The Oscars took place last night, and while I am not someone who tunes in to watch or cares that much about the outfits, I was thrilled to see that Timothee Chalamet didn’t win best actor. If you were thinking of heading to The Seattle Opera to see Carmen, you can, however, thank Chalamet for a 14% discount when using the code “TIMOTHEE” to book seats. Long live ballet and opera.
Easter chocolate is my favourite out of all the seasonal chocolates. But the other snackies are pretty good too. I bought a packet of mini hot cross buns from Marks & Spencer because they are the perfect little morsel and you can keep going back for more if you wish. As I have written this, I have had to shower another one in the toaster.

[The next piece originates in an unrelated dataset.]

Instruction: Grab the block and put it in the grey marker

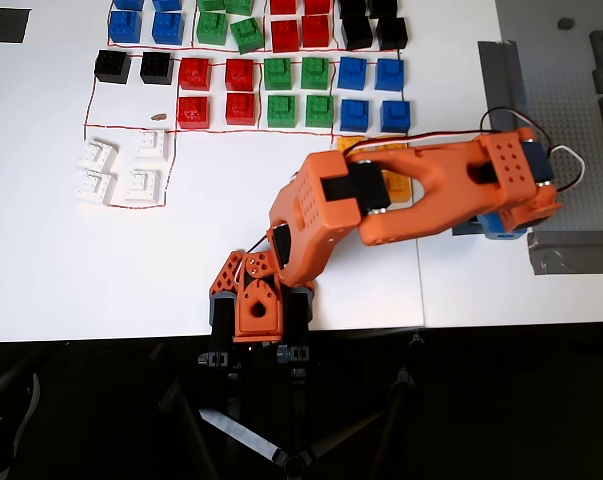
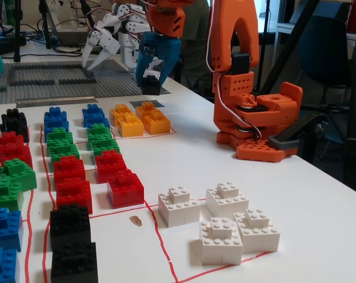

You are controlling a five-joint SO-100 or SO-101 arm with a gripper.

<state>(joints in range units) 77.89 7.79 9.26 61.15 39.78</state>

One particularly fascinating fact I took from The Crying Book was that there is a term for “drinking tears”. Lachryphagy comes from the Latin for tear, lacrima, and the Greek for one that eats, phagos. As well as inspiring some incredibly whimsical, magical, perhaps even disturbing imagery, there are actually insects that exist that engage in the act of drinking tears. The idea pervades its way into literature, too. The first line of William Shakespeare’s Sonnet 119 uses the metaphor for a toxic relationship:
What potions have I drunk of siren tears
Distilled from limbecks foul as hell within,
Applying fears to hopes and hopes to fears,
Still losing when I saw myself to win!